▶ [TASK GOAL]:
Print the listing below a second time, exactly, and omit its images.

▶ [SUPPLIED MATERIAL]:
BEGIN

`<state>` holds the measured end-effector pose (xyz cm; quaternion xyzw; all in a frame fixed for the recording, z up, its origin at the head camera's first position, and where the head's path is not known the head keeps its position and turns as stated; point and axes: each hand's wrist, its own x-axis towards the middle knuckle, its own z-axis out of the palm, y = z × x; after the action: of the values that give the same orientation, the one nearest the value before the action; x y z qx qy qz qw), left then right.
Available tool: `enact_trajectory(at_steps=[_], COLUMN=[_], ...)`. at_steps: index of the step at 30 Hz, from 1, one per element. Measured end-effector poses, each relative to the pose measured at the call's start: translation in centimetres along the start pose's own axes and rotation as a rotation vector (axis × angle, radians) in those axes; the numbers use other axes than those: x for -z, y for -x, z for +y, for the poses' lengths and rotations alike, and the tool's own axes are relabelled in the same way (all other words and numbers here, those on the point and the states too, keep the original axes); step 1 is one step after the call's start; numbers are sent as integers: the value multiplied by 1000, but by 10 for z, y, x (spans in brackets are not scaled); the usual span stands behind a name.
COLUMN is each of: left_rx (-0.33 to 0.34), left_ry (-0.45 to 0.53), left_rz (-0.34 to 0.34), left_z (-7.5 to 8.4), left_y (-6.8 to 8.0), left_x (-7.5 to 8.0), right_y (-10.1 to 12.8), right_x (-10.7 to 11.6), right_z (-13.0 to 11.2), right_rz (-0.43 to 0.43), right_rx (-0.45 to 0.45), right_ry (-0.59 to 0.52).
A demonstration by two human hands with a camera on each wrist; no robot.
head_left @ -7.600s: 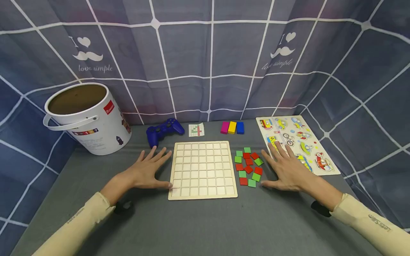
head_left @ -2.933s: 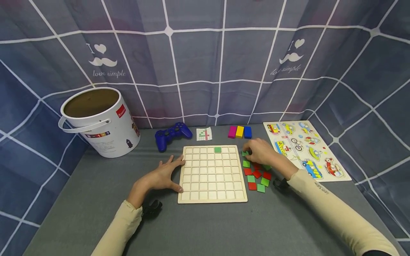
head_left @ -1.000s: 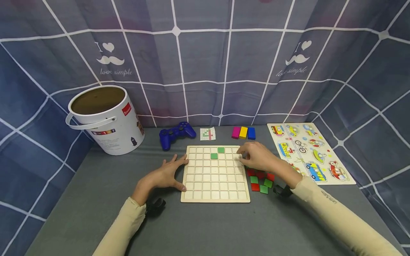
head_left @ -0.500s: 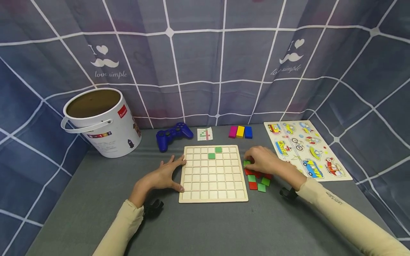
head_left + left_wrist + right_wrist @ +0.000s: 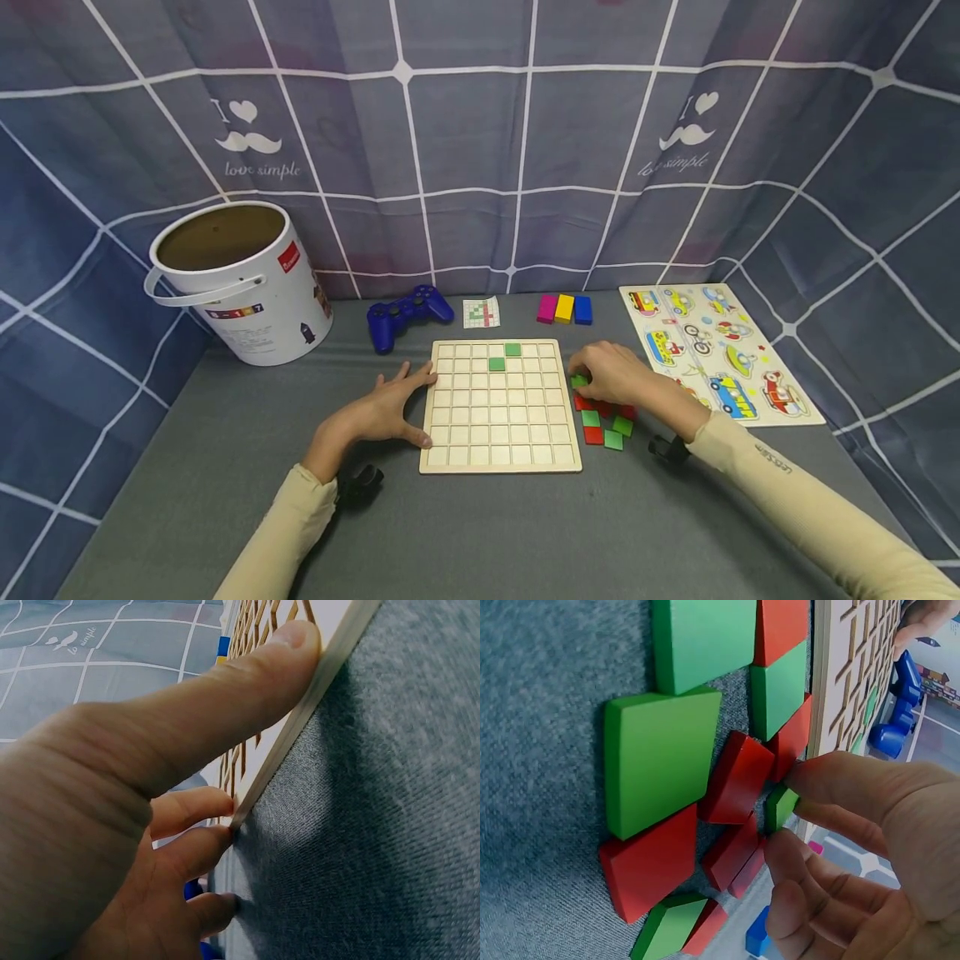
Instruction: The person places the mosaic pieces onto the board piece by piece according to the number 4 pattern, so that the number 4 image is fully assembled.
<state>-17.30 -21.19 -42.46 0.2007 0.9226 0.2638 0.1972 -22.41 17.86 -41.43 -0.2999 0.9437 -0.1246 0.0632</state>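
Green tile [image 5: 781,808], between right fingers [image 5: 786,851]

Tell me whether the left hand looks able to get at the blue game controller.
Probably yes: the left hand is near the blue game controller, with only bare tabletop visible between.

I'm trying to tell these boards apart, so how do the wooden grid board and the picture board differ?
The grid board is pale and ruled into squares; the picture board shows colourful vehicle pictures. The grid board lies nearly straight; the picture board is slanted. The grid board, touched by the left hand, holds two green tiles; the picture board shows none. Both lie flat on the table.
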Motion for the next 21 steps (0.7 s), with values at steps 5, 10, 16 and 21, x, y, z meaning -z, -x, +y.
enact_trajectory(at_steps=[5,10,16,21], left_rx=[-7,-5,-7,-4], left_ry=[2,3,9,13], left_rz=[-3,-2,4,5], left_z=[0,0,-1,-1], left_y=[0,0,0,1], left_x=[1,1,0,0], right_y=[-3,-9,-24,-37], right_x=[1,0,-4,-8], right_z=[-1,-10,-27,-40], right_rz=[29,96,130,149], right_rx=[-8,9,36,78], right_ry=[10,8,-24,-36])
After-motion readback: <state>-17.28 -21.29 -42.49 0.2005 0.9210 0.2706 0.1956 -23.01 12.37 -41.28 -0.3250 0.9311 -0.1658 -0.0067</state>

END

▶ [RESPONSE TO THE TASK]:
`<state>` holds the measured end-effector pose (xyz cm; quaternion xyzw; all in a frame fixed for the recording, z up, its origin at the head camera's first position, and where the head's path is not known the head keeps its position and turns as stated; point and axes: each hand's wrist, its own x-axis towards the middle knuckle, its own z-axis out of the palm, y = z × x; after the action: of the values that give the same orientation, the one nearest the value before the action; x y z qx qy qz qw), left then right.
Available tool: `enact_trajectory(at_steps=[_], COLUMN=[_], ...)`. at_steps: index of the step at 30 Hz, from 1, one per element. Measured end-effector poses, each relative to the pose measured at the call's start: translation in centimetres along the start pose's own axes and rotation as a rotation vector (axis × angle, radians) in those axes; the numbers use other axes than those: x for -z, y for -x, z for +y, for the poses' lengths and rotations alike, and the tool's own axes are relabelled in the same way (all other words and numbers here, those on the point and the states too, keep the original axes); step 1 is one step after the call's start; numbers are sent as integers: the value multiplied by 1000, but by 10 for z, y, x (spans in brackets are not scaled); the usual span stands behind a name.
COLUMN is each of: left_rx (-0.33 to 0.34), left_ry (-0.45 to 0.53), left_rz (-0.34 to 0.34), left_z (-7.5 to 8.4), left_y (-6.8 to 8.0), left_x (-7.5 to 8.0), right_y (-10.1 to 12.8), right_x (-10.7 to 11.6), right_z (-13.0 to 11.2), right_rz (-0.43 to 0.43), right_rx (-0.45 to 0.45), right_ry (-0.59 to 0.52).
A demonstration by two human hands with a camera on each wrist; no robot.
head_left @ -7.600s: 
head_left @ -2.933s: 
head_left @ -1.000s: 
head_left @ -0.500s: 
head_left + left_wrist + right_wrist @ +0.000s: 
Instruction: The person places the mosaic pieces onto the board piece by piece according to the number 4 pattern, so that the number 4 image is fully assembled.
<state>-17.30 -21.19 -42.46 0.2007 0.9226 0.2638 0.1972 -22.41 17.86 -41.43 -0.2999 0.9437 -0.1246 0.0632</state>
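Green tile [image 5: 781,808], between right fingers [image 5: 786,851]

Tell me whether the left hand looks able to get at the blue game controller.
Probably yes: the left hand is near the blue game controller, with only bare tabletop visible between.

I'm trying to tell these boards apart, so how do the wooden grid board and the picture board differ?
The grid board is pale and ruled into squares; the picture board shows colourful vehicle pictures. The grid board lies nearly straight; the picture board is slanted. The grid board, touched by the left hand, holds two green tiles; the picture board shows none. Both lie flat on the table.
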Motion for the next 21 steps (0.7 s), with values at steps 5, 10, 16 and 21, x, y, z meaning -z, -x, +y.
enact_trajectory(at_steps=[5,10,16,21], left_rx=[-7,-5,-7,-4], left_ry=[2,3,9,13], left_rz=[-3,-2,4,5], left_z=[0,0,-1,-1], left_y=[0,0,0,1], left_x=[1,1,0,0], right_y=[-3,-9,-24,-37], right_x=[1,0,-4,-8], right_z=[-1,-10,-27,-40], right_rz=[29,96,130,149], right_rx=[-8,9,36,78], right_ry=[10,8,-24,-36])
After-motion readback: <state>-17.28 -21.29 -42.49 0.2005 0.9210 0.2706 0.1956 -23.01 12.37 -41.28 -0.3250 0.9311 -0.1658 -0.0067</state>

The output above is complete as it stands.